# Logistic Regression

Logistic Regression is a Machine Learning algorithm which is used for the classification problems, it is a predictive analysis algorithm and based on the concept of probability. In other words, given some inpuot parameters we would like to predict if a given data point belongs to a certain class. This problem is similar to linear regression, as the line or curve we are trying to fit here is nothing but the decision boundary.

The sample problem goes as follows: We would like to predict whether microchips from a fabrication plant passes quality assurance (QA). During QA, each microchip goes through two tests to ensure it is functioning correctly.
From these two tests, we would like to determine whether the microchips should be accepted or rejected. The data can be seen below:

In [78]:
import numpy as np

pwd = %pwd
pwd = pwd.replace("Notebooks", "")
raw_data = np.genfromtxt( pwd + 'Data\\ex2data2.txt', delimiter=',')

ones = np.ones((len(raw_data), 1))
X = raw_data[:, 0:2].astype(np.float64)
X = np.column_stack((ones, X)).astype(np.float64)
y = np.array(raw_data[:, 2]).reshape(len(raw_data), 1).astype(np.float64)
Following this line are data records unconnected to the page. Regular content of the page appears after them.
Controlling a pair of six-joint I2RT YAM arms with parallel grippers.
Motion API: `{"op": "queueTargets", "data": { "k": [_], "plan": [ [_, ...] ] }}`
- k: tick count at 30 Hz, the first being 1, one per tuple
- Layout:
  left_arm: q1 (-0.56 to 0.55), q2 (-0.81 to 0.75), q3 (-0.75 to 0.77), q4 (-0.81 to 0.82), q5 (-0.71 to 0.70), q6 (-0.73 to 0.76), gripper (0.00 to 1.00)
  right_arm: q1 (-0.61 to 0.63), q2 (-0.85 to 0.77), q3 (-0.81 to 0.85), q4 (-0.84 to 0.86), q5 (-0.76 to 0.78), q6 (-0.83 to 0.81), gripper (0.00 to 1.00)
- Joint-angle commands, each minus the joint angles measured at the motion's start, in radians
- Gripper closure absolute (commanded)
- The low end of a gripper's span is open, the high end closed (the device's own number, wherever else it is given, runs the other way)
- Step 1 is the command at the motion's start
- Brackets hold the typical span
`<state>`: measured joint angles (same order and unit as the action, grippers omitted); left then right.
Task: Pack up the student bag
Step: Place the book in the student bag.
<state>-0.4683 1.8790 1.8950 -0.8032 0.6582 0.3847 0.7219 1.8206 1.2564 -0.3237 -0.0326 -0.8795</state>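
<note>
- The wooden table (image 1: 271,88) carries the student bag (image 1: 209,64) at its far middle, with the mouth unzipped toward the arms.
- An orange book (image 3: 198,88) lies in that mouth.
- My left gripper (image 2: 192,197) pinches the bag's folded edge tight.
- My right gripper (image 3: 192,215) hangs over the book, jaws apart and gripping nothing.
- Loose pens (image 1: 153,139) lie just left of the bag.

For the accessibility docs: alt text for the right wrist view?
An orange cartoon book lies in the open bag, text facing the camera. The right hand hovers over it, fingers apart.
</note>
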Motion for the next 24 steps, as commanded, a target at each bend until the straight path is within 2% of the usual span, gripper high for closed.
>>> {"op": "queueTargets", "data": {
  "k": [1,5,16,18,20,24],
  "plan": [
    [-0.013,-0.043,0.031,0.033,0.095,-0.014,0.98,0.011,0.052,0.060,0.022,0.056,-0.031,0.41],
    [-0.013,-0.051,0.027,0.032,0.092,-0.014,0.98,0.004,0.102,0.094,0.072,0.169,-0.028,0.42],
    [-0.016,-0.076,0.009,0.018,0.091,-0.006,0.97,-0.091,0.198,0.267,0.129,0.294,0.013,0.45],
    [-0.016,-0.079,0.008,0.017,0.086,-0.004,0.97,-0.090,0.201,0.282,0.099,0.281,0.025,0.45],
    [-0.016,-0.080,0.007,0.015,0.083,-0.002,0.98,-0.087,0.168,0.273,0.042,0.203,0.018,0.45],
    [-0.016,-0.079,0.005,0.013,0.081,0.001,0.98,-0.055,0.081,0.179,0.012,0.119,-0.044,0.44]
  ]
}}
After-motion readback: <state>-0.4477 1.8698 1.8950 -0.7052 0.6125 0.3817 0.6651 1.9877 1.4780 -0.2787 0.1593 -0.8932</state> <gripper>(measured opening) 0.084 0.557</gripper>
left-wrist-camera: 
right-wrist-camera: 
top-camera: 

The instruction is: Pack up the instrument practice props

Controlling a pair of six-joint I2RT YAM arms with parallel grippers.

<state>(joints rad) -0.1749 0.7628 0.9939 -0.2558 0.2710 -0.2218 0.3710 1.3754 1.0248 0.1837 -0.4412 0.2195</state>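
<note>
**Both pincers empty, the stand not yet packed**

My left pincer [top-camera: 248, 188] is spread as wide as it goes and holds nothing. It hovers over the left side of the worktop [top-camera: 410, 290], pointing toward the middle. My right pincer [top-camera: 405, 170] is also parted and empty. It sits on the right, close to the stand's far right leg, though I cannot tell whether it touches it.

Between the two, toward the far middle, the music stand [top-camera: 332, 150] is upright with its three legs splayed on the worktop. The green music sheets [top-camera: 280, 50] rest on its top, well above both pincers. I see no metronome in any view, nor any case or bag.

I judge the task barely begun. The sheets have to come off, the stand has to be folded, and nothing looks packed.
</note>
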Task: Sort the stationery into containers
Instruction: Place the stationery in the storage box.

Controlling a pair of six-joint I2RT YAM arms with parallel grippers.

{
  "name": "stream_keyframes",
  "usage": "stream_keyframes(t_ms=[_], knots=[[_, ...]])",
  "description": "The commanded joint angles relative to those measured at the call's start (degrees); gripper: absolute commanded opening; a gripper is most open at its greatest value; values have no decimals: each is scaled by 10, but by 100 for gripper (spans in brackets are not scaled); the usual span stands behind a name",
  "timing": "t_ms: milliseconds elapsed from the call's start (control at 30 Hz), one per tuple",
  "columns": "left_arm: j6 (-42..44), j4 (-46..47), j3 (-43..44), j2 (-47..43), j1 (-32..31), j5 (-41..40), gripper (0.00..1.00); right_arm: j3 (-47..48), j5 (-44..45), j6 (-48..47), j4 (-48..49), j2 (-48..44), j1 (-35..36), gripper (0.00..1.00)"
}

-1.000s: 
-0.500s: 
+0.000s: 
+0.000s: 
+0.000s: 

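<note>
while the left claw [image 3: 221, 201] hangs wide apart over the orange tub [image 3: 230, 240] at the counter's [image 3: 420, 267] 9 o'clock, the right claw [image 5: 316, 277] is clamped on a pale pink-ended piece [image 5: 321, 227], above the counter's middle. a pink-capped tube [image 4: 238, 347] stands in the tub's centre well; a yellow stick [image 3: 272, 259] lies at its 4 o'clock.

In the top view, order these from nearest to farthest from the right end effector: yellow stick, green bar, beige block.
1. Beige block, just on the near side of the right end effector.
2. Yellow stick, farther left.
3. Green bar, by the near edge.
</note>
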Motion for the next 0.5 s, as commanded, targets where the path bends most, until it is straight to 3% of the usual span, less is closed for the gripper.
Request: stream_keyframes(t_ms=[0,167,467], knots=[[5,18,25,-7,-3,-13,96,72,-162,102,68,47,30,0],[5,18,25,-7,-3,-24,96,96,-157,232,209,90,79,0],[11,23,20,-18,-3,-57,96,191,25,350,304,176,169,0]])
theta = np.array([[1.], [1.], [1.], [1.], [1.], [1.], [1.]]).astype(np.float64)
lam = 1

In [79]:
import matplotlib.pyplot as plt

plt.scatter(X[:,1],X[:,2],c=y[:,0])
plt.show()

<IPython.core.display.Javascript object>

As we can see no linear equation would really do justice for this dataset. In order to achive get a curve, let us map the input parameters to some higher powers.

In [80]:
non_lin_X = np.zeros((len(X), 7))

non_lin_X[:, 0:1] = X[:, 1:2]**2
non_lin_X[:, 1:2] = X[:, 2:3]**2
non_lin_X[:, 2:3] = np.multiply(X[:, 1:2], X[:, 2:3])

non_lin_X[:, 3:4] = X[:, 1:2]**3
non_lin_X[:, 4:5] = X[:, 2:3]**3
non_lin_X[:, 5:6] = np.multiply(X[:, 1:2] ** 2, X[:, 2:3])
non_lin_X[:, 6:7] = np.multiply(X[:, 1:2], X[:, 2:3] ** 2)
X = non_lin_X

But now we have given our model too much freedom to fit to our training data. In order to discourage this, we will penalise overfitting by introducing regularization.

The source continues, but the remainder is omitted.